Top of GIVEN INFORMATION

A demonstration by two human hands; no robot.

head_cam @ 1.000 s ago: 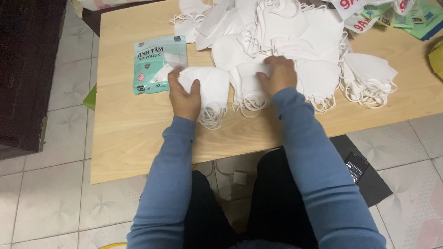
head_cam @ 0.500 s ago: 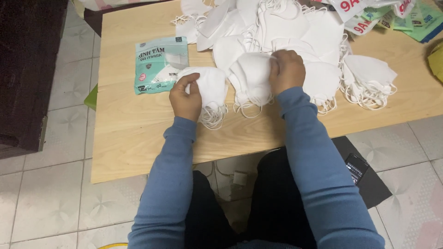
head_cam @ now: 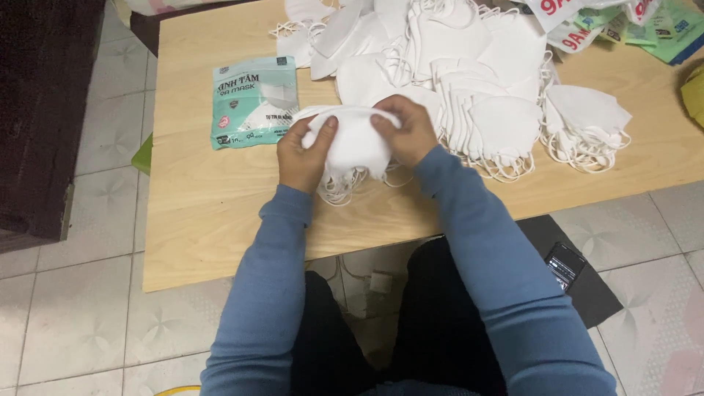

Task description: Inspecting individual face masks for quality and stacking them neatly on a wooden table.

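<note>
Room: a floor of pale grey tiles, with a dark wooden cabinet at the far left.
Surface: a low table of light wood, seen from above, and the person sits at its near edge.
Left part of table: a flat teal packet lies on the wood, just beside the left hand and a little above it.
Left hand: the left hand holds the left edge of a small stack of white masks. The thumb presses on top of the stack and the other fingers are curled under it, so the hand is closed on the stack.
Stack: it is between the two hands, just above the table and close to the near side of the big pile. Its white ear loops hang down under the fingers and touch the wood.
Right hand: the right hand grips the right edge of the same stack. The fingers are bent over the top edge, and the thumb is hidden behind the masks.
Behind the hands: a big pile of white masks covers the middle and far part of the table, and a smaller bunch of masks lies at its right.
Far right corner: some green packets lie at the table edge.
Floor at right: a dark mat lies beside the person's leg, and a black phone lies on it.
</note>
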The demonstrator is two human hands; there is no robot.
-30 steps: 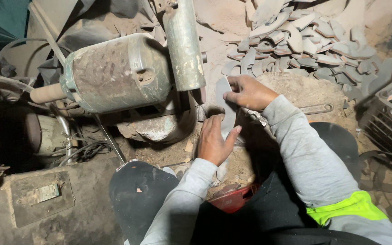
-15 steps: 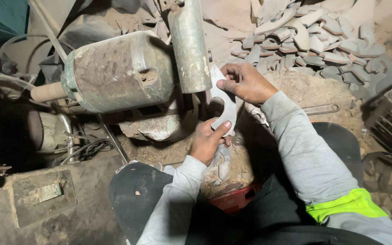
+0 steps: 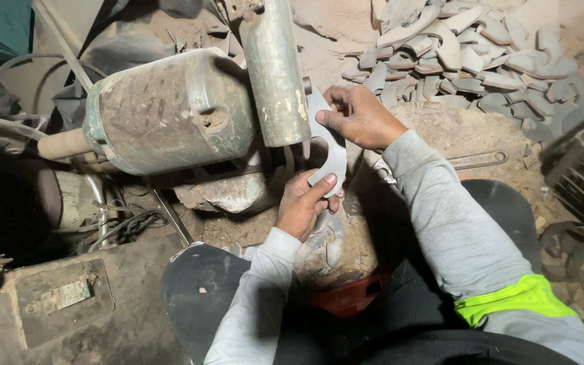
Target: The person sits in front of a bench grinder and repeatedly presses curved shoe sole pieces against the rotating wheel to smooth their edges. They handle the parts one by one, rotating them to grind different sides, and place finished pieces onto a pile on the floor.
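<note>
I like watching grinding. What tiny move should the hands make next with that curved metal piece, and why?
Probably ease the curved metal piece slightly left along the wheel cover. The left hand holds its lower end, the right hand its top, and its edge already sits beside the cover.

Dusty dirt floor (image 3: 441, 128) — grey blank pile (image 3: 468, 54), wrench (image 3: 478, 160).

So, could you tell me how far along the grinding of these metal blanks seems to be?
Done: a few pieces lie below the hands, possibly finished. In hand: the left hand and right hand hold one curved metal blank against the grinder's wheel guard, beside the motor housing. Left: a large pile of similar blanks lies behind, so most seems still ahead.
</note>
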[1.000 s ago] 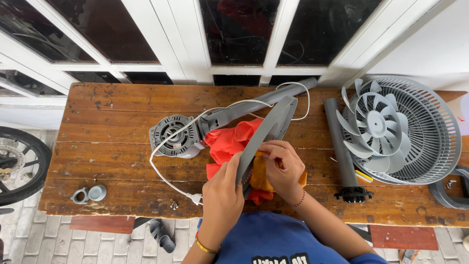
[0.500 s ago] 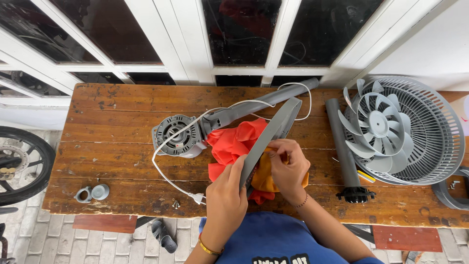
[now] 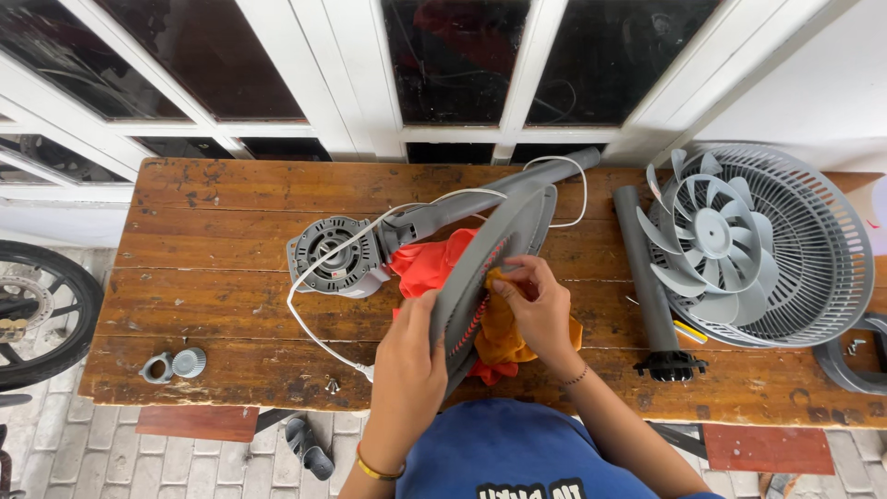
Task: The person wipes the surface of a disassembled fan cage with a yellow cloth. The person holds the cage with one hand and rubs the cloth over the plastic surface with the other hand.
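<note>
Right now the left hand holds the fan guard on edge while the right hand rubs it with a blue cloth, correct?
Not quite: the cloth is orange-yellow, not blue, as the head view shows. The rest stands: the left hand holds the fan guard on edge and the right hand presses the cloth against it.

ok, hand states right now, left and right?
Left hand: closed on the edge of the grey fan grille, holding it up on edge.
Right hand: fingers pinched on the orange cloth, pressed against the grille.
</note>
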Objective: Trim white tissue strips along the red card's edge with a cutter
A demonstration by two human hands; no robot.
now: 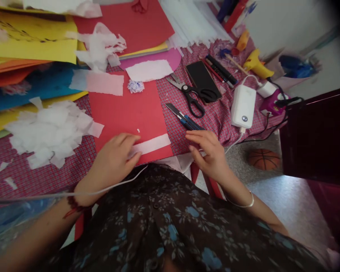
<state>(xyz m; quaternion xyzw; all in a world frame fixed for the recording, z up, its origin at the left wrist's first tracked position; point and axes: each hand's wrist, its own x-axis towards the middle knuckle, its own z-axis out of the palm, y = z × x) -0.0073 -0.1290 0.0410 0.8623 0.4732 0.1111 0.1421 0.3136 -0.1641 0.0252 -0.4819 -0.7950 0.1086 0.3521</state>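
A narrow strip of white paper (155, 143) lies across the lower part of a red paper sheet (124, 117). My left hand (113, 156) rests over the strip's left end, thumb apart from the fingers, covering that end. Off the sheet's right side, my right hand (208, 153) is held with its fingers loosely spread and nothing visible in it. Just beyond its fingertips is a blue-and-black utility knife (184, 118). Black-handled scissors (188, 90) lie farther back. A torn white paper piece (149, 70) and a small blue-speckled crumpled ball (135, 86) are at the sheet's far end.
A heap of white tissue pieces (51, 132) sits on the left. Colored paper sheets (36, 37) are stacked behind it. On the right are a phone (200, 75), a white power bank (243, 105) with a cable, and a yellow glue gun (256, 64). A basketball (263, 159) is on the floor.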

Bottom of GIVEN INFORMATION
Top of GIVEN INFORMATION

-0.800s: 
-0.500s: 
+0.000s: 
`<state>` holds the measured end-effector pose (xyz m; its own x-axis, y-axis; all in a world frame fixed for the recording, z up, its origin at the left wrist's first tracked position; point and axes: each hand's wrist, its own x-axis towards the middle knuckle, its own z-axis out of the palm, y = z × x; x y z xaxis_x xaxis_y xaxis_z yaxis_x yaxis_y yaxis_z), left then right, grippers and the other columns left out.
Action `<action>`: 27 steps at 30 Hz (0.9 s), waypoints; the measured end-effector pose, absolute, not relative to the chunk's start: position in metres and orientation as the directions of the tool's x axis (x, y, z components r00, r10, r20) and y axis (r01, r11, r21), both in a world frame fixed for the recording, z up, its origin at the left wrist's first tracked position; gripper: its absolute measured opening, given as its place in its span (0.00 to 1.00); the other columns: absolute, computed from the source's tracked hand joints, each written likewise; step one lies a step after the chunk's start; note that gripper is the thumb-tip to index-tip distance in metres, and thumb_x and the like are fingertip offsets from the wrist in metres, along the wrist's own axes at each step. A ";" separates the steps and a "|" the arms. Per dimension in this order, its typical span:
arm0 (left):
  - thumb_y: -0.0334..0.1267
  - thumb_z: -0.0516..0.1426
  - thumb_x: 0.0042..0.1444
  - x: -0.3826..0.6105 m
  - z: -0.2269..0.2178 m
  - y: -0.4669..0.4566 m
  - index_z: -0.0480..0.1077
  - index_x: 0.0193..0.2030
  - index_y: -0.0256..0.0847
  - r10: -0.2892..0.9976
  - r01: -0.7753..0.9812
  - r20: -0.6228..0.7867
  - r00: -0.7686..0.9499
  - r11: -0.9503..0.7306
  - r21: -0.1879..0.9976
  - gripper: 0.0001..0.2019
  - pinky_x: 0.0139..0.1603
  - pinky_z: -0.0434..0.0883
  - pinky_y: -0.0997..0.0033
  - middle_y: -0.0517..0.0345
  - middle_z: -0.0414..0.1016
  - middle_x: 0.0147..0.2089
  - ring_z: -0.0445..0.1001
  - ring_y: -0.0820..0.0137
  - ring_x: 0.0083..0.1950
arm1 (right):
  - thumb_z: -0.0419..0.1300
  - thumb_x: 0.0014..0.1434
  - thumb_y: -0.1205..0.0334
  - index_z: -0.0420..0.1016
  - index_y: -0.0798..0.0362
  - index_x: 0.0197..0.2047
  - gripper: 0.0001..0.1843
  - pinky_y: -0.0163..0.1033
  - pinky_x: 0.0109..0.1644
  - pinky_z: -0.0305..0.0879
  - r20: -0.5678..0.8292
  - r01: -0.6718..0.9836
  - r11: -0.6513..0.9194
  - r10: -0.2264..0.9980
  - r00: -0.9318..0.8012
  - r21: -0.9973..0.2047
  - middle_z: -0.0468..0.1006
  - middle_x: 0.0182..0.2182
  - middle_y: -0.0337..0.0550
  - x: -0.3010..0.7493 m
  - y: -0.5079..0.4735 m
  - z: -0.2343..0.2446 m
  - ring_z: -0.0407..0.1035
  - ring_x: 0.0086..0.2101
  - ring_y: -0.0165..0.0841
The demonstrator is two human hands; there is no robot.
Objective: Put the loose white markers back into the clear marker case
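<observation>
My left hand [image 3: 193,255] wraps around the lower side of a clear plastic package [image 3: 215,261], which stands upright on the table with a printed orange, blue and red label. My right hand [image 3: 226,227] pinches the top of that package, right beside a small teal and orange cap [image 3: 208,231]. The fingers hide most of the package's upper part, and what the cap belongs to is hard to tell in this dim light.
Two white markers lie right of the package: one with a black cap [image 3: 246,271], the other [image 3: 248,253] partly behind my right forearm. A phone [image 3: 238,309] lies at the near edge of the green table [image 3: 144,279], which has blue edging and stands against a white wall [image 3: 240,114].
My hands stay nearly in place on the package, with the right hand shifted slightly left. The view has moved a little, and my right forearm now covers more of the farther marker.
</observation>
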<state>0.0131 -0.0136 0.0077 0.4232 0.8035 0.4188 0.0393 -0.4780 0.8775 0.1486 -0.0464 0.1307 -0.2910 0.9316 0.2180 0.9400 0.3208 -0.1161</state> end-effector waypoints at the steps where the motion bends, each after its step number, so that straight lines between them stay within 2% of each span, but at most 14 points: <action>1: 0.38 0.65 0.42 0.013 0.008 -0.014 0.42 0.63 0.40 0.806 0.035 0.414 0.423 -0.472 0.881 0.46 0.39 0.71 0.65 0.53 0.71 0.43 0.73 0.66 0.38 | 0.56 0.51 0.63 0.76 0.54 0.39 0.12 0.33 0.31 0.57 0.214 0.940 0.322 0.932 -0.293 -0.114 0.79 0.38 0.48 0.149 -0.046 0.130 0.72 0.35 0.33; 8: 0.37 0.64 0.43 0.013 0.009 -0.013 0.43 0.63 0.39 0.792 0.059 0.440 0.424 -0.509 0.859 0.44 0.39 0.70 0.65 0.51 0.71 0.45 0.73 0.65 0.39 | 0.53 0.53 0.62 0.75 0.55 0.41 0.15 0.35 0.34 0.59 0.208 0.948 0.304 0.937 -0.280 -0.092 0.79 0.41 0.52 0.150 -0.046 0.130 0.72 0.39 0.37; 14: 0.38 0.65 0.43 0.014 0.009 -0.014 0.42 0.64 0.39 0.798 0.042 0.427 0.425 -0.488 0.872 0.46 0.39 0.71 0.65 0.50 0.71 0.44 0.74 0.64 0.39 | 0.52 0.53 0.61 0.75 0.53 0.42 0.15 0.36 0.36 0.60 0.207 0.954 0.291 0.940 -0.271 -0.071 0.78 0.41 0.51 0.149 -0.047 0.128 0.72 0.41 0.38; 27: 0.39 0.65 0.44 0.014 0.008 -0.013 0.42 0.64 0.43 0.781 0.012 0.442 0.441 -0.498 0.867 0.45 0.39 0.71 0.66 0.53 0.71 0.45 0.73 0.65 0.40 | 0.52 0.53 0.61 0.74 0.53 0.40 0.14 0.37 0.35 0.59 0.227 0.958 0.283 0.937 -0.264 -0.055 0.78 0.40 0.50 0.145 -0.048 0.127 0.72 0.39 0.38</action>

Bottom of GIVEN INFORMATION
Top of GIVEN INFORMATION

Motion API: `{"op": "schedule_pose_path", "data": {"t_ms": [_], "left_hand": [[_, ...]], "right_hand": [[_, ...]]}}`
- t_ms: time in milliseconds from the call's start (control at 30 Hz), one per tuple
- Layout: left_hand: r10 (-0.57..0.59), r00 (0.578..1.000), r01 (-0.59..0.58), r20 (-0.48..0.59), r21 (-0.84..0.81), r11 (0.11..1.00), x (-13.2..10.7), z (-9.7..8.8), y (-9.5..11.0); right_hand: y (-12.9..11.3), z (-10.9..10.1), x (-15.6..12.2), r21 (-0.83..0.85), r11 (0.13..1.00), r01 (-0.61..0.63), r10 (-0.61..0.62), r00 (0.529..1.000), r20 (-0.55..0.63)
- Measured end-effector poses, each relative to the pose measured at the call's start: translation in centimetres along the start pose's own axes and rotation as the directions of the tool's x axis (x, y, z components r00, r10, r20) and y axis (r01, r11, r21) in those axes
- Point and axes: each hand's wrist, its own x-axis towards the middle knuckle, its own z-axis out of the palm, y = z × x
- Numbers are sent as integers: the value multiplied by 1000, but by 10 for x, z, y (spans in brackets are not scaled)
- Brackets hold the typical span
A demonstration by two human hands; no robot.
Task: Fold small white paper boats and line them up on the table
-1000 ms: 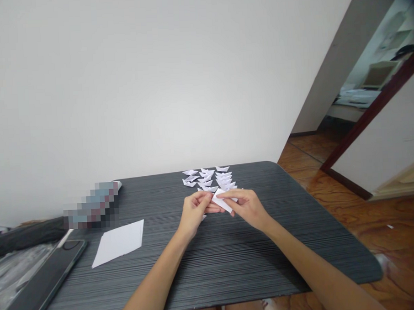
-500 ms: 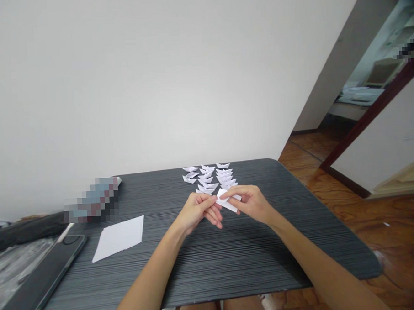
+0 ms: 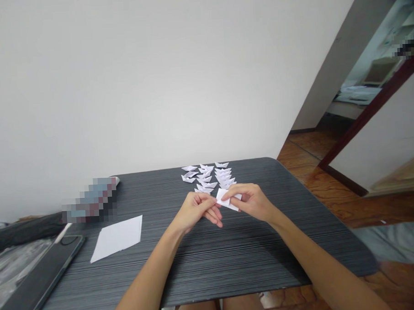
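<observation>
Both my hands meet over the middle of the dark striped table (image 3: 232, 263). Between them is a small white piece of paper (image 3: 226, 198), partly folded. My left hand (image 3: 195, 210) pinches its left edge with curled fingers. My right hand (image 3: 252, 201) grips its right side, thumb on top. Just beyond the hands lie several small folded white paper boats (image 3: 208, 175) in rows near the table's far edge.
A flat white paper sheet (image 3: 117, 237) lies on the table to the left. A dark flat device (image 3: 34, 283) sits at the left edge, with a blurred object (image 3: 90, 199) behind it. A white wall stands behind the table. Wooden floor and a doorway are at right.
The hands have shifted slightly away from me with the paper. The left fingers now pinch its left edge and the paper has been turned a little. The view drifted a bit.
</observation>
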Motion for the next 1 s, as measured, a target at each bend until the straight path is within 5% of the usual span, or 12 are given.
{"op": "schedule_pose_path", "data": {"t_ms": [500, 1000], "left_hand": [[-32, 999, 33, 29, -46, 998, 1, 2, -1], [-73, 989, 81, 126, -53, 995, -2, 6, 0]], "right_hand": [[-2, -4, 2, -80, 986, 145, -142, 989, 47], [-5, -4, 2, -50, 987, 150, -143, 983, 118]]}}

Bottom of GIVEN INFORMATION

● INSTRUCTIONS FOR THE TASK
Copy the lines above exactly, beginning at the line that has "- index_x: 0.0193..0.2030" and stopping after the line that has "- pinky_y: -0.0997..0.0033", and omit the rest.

● EXERCISE SOLUTION
  - index_x: 0.0193..0.2030
  - index_y: -0.0256..0.0847
  - r10: -0.2892..0.9976
  - r01: -0.7753..0.9812
  - r20: -0.6228..0.7867
  - r00: -0.7686..0.9499
  - r11: -0.9503..0.7306
  - r21: -0.1879..0.9976
  - gripper: 0.0001..0.2019
  - pinky_x: 0.0139..0.1603
  - pinky_z: -0.0434..0.0883
  - pinky_y: -0.0997..0.0033

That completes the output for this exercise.